Last Updated: 4 January 2009
Article by Peter Keel and Toby Mullen

Most Read Contributor in Australia, November 2017

Key Points

  • Damages are now available for pure mental distress for breach of confidence claims, where the essence of the claim is that there has been a misuse of private information. This could have important consequences for the media in Australia.
  • In this case, the Victorian Court of Appeal chose to adapt the existing action of breach of confidence rather than recognise a novel action for breach of privacy.

Last week, we reported that the Victorian Court of Appeal awarded damages for the distress caused by the unauthorised showing of a private sex tape. Today, we look at the decision in Giller v Procopets [2008] VSCA 236, and its potential consequences, in more detail.

In Giller v Procopets, the Victorian Court of Appeal declined to decide whether a common law action for breach of privacy currently exists in Australia. However, it is the first Australian appellate decision to follow a line of English authority allowing damages for emotional distress for breach of confidence, in cases where that action is akin to a tort of "misuse of private information". These cases have most commonly involved the tabloid media publishing surreptitiously obtained photographs of celebrities.
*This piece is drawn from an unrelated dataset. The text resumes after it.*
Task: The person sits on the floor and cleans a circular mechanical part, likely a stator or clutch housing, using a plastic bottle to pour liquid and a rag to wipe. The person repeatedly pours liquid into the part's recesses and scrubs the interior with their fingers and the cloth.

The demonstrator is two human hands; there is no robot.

Accordingly, the decision is important for both its impact on the approach taken to developing privacy law in Australia, and its consequences for Australia's media and others who have the power to disclose "private information".
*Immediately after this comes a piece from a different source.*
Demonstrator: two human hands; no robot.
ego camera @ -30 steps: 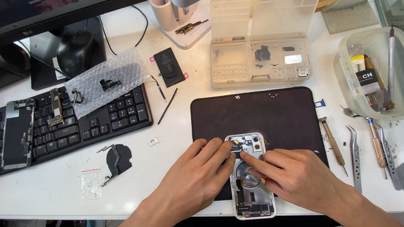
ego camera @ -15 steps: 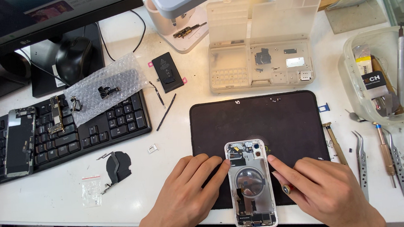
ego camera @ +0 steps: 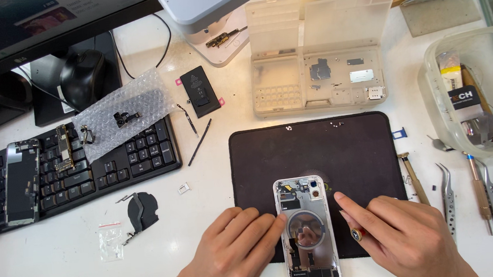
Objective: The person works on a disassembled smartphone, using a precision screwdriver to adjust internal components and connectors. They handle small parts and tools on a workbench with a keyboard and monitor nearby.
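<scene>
The opened phone housing point(ego camera: 307, 232) is seen lying upright on the black mat point(ego camera: 317, 151), near the desk's point(ego camera: 214, 175) front edge, flanked by 2 hands. It is steadied by the left hand point(ego camera: 234, 252), fingers loosely extended against its left edge, nothing gripped. A small screwdriver point(ego camera: 357, 234) is pinched in the right hand point(ego camera: 401, 237), just beside the right edge. Light, even bracing is advised, the tip kept clear of the round coil.

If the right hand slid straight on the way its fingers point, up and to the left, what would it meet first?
The right hand points up-left, its fingertips right beside the opened phone housing's edge. It would likely meet that housing's upper right side, near the camera corner, first. Whether they already touch it is unclear.
</scene>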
The parties and the relationship of confidence

Mr Procopets and Ms Giller were in a de facto relationship. After they ceased living together, they continued to have sex. Mr Procopets filmed a number of these sexual encounters on a hidden video camera. At first, Ms Giller was unaware of the filming but later she acquiesced in it. After the relationship deteriorated, Mr Procopets attempted to show the videos to several of Ms Giller's family and friends. Although several refused to watch it, he did show the video to the mother of one of her friends. Further, he phoned her employer and said that he had a video of her engaging in sexual activity, in circumstances where (he said) it was unethical for her to do so.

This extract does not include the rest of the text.